Los compañeros actuales del poeta son un guarda de jardín, un buen hombre poco hablador, y un jovencito de dieciséis años apenas, que tiene una cabeza rubia como una muchacha inglesa, lo que no contradice su gracia ya viril. Observando la dificultad que experimenta el poeta para ponerse su zapatilla izquierda, se pone amablemente a ayudarle.
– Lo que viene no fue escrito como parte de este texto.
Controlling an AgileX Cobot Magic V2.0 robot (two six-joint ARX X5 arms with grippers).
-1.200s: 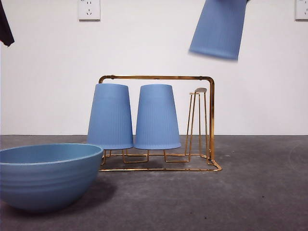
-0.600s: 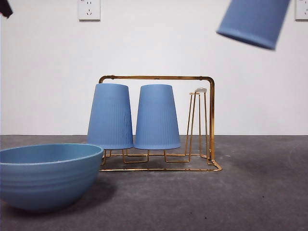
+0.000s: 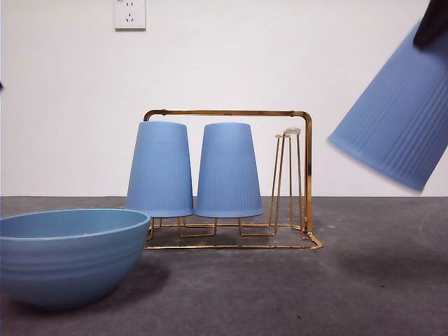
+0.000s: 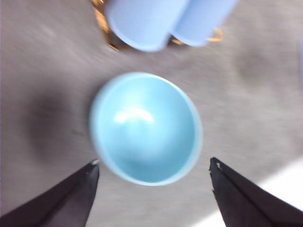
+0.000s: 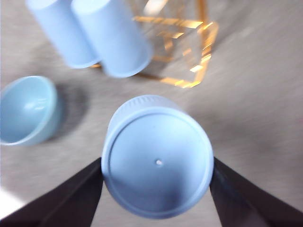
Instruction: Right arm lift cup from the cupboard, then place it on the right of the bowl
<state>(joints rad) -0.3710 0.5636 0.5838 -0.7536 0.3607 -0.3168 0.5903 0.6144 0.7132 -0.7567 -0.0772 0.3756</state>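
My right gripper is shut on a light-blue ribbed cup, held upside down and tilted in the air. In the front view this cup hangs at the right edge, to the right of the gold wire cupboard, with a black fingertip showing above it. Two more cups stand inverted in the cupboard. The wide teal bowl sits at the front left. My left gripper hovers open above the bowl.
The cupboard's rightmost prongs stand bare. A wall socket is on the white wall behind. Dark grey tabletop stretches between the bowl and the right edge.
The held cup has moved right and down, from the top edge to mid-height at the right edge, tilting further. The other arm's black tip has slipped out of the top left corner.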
Pero suena la campana, se va a comer; entrada lenta en el refectorio, buena comida, mejor que en el hospital, hasta postre, ¡qué alegría!; salida en fila india bajo la vista un poco terrorífica del guardián, y tras una recitación en alta e inteligible voz del sempiterno reglamento.
Paseo en el jardín, una pipa o dos, después —para la primera jornada, llena de fatiga y de excitaciones— la cama hasta las seis, hora de la cena. Sopa muy buena, hasta el punto de creerse uno en los Halles, ¡palabra de honor!
La segunda jornada se deslizó entre el juego de bolos, situado en un bosque pequeño que separan del grande algunas empalizadas, y la biblioteca bastante bien provista. El poeta comienza allí la lectura de la Historia de la Restauración, por Lamartine, después de la ordenada ducha de vapor alterna. Libro interesante, aunque, y por ello mismo, malconocido y desconocido. Ducha divertida como nada.
Por la tarde, subida a la sala de canto. El joven de hace un momento canta romanzas con una voz exquisita, bien manejada. Al bajar para acostarse, el cantor es felicitado por el poeta, que contará días más tarde su historia vergonzosa y soberbia. Estos dos han de encontrarse algunos meses más tarde.
De este modo transcurren las semanas sin grandes incidentes, y con algunos luises en el bolsillo, partida para la libertad, ¿definitiva?